# Sentiment Analysis using a Deep Neural Network

#### Feature Extraction

*(sfrees) Reference: The following code was adapted from MiniAssignment10KerasPOS.ipynb*

In [12]:
import re

# Get list of positive words
positive_words = []
with open('data/feature_list/positiveWords.txt', 'r') as file:
    for line in file:
        positive_words.append(line.split())
        
# Get list of negative words
negative_words = []
with open('data/feature_list/negativeWords.txt', 'r') as file:
    for line in file:
        negative_words.append(line.split())
        
# Get list of positive emoticons
positive_emotes = []
with open('data/feature_list/positiveEmotes.txt', 'r') as file:
    for line in file:
        positive_emotes.append(line.split())

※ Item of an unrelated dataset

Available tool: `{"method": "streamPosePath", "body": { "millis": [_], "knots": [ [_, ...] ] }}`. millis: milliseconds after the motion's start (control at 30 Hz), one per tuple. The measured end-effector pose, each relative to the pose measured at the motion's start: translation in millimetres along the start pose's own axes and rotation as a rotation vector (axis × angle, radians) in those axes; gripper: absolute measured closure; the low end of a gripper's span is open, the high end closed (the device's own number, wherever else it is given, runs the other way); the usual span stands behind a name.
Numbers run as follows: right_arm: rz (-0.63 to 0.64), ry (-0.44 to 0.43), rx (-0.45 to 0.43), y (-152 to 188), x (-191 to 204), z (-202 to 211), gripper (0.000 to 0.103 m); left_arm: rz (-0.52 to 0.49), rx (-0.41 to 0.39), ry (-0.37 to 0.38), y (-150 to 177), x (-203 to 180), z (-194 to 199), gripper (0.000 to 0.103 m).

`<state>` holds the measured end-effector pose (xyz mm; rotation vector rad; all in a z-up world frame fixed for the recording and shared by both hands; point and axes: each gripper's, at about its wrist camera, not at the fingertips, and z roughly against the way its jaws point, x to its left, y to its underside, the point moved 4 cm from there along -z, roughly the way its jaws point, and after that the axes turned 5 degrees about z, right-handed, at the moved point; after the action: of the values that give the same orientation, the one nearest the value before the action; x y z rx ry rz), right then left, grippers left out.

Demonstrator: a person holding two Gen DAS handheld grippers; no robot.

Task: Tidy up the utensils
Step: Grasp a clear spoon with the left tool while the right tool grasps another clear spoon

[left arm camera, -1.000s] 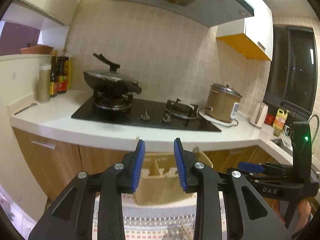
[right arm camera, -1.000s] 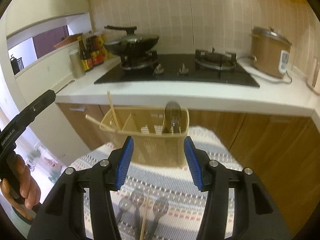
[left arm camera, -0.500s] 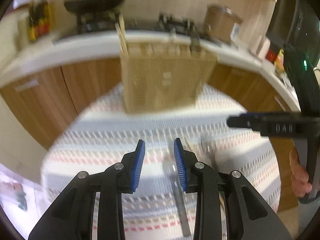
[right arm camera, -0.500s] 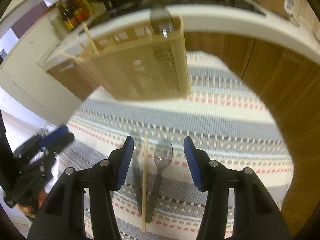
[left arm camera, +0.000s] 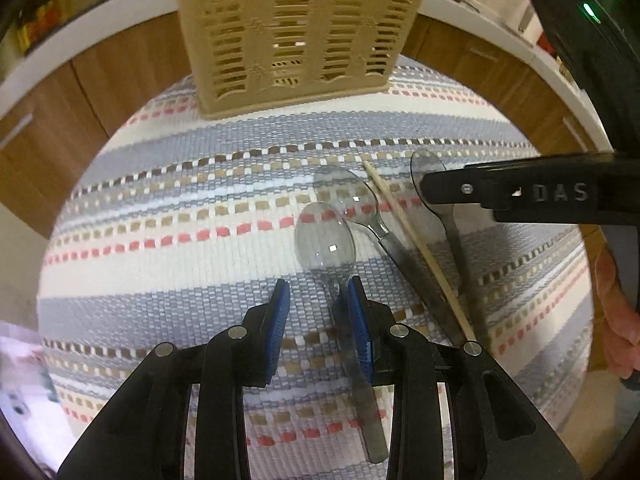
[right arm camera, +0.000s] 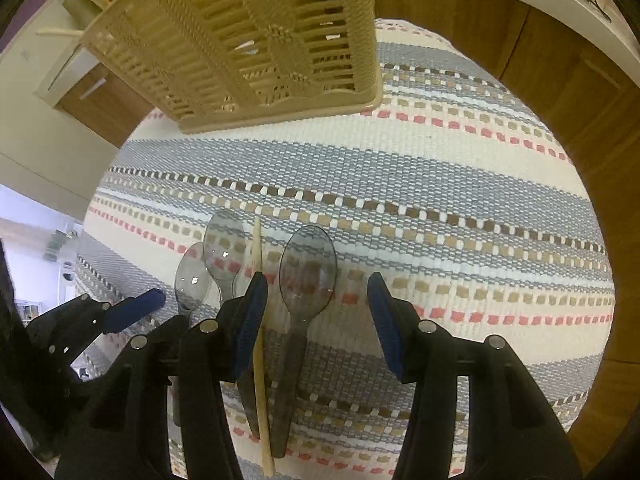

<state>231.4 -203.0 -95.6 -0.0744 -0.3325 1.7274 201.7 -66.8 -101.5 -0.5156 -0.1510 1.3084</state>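
Observation:
Three clear grey plastic spoons and a wooden chopstick [left arm camera: 416, 248] lie on a striped mat [left arm camera: 168, 216]. My left gripper [left arm camera: 316, 296] is open, low over the mat, its jaws on either side of the neck of the nearest spoon [left arm camera: 326, 240]. A second spoon [left arm camera: 352, 200] lies just beyond. My right gripper [right arm camera: 316, 300] is open around the handle of the right spoon [right arm camera: 308, 268], with the chopstick [right arm camera: 258, 320] beside its left finger. A beige slotted utensil basket [left arm camera: 296, 28] stands at the far edge of the mat; in the right wrist view [right arm camera: 256, 40] chopsticks stick out of it.
Wooden cabinet doors [left arm camera: 120, 64] and a white countertop edge [left arm camera: 80, 36] rise behind the mat. The right gripper's body [left arm camera: 520, 196] crosses the right side of the left wrist view. The left gripper [right arm camera: 120, 312] shows at the left of the right wrist view.
Both grippers have tilted down from facing the stove and dropped toward the mat. The spoons and chopstick now lie close between and beside the jaws. Both stay open.

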Motion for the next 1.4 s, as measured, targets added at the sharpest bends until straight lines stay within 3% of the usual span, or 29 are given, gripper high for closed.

# Get list of negative emoticons
negative_emotes = []
with open('data/feature_list/negativeEmotes.txt', 'r') as file:
    for line in file:
        negative_emotes.append(line.split())

        
def add_basic_features(text):
    """ Compute some text features.

        :param text: text on which we are selecting features 
        :type text: string
        :return: dict containing features
        :rtype: dict
    """
    
    # question marks
    nb_question_mark = text.count('?')
    question_mark = nb_question_mark > 0
    
    # exclaimation points
    nb_exclaimation_points = text.count('!')
    exclaimation_point = nb_exclaimation_points > 0
    
    # multiple periods
    elipses = re.findall(r'\.\.+')
    has_elipsis = len(elipses) > 0
    nb_elipsis_chars = 0
    for e in elipses:
        nb_elipsis_chars += len(e)
    
    split = text.split()
    
    # positive/negative words & emoticons
    nb_positive_words = 0
    nb_negative_words = 0
    for w in split:
        if w in positive_words:
            nb_positive_words += 1
        if w in negative_words:
            nb_negative_words += 1
        if w in positive_emotes:
            nb_positive_emotes += 1
        if w in negative_emotes:
            nb_negative_emotes += 1
            
    positive_word = nb_positive_words > 0
    negative_word = nb_negative_words > 0
    
    positive_emote = nb_positive_emotes > 0
    negative_emote = nb_negative_emotes > 0
    
    
    # determine if any word (len > 1) is all caps
    has_word_all_caps = False
    # count all such words
    nb_word_all_caps = 0
    for w in split:
        if len(w) > 1 and w.upper() == w:
            has_word_all_caps = True
            nb_word_all_caps += 1
    
    return {
        'nb_terms': len(text.split()),
        'nb_chars': len(text),
        
        'question_mark': question_mark,
        'nb_question_mark': nb_question_mark,
        'exclaimation_point': exclaimation_point,
        'nb_exclaimation_points': nb_exclaimation_points,
        'has_elipsis': has_elipsis,
        'nb_elipsis_chars': nb_elipsis_chars,
        
        'positive_word': positive_word,
        'nb_positive_word': nb_positive_word,
        'negative_word': negative_word,
        'nb_negatiev_word'
        
        'has_word_all_caps': has_word_all_caps,
        'nb_word_all_caps': nb_word_all_caps,
        'is_all_caps': text.upper() == text,
        'is_all_lower': text.lower() == text,
        'start_word-1': split[0],
        'start_word-2': split[1],
        'start_word-3': split[2],
        'end_word-1': split[-1],
        'end_word-2': split[-2],
        'end_word-3': split[-3],
    }

def transform_to_dataset(labeled_texts):
    """
    Split labeled texts to X and y datasets and append some basic features.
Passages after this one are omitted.